Another interesting element is Treasury’s ability to “disinvest” by redeeming some of the securities in the Civil Service Retirement and Disability Fund. As I pointed out earlier this week, Treasury did it during the last debt-ceiling crisis in 1995–1996, and that brought some cash flow into Treasury’s coffers to pay for Social Security benefits until the crisis was solved. According to the monthly Treasury Statement, those funds amount to roughly $700 billion.
In his “Fact Checker” article, Kessler quotes Dean Baker and my colleague Jason Fichtner, both of whom think that Social Security benefits could continue to be paid:
“I’m now 99.9 percent positive that Treasury has legal authority to pay Social Security benefits in both cases of a government shutdown and hitting the debt limit, since the payment of benefits shouldn’t affect the debt limit because it reduces the trust funds to the exact extent that it increase publicly-held debt,” Fichtner said. “What I don’t know is whether Treasury has to pay benefits if it chooses not to.”
Dean Baker, co-director of the Center for Economic and Policy Research who has derided “the phony crisis” of Social Security, also believes the checks could keep flowing. “I would think that they could legally pay Social Security by reducing the obligations of the fund,” he said. “It no doubt would be a huge political issue.”
And Kessler rightfully concludes:
The president obviously does not want to show all of his cards in this high-stakes game of poker. Raising the specter of not issuing Social Security checks is designed to raise pressure on Republicans, but could also cause angst among the elderly. At this point the answer is unclear but we become suspicious when politicians begin to use “may,” rather than speak in definitive sentences.

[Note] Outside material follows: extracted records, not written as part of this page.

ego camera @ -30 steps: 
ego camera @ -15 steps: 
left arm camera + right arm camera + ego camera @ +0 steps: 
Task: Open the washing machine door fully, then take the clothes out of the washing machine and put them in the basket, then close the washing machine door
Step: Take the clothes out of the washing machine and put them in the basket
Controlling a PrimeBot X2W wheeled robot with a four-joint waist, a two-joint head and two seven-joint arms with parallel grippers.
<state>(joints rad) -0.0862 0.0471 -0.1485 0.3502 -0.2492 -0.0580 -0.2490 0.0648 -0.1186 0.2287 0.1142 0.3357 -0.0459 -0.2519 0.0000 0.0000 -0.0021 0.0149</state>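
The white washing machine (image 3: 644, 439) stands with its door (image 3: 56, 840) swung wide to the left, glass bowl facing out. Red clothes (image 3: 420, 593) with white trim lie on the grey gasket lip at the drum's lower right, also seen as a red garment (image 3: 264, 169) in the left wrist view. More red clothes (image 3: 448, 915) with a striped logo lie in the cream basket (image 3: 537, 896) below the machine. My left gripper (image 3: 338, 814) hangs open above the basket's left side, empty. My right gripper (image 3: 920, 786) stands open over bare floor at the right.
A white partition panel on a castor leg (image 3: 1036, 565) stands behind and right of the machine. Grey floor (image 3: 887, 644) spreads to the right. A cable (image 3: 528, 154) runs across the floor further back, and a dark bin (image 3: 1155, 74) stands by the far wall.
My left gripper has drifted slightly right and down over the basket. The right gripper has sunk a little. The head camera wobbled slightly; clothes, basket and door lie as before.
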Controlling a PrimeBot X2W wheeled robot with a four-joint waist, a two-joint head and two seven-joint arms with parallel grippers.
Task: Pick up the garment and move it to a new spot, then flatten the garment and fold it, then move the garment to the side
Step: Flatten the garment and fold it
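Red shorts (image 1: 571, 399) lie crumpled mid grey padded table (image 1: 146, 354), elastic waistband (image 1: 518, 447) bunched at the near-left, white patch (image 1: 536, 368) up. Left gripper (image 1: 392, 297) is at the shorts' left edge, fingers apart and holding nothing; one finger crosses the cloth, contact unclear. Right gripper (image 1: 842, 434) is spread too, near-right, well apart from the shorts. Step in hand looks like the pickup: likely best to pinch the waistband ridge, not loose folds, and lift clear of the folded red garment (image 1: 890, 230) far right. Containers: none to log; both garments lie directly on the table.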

If Treasury has the ability to keep paying Social Security benefits, even if the debt limit is reached, the Obama administration should make that clear. The Treasury Department’s new statement begins to add some clarity. We will keep watching how the president speaks about this issue
So it seems to me that it’s time to be reassuring rather than scary, Mr. President. Then it’s time to make sure that Treasury does everything it can to send those checks. Yes, all of this is messy, but it beats not paying seniors.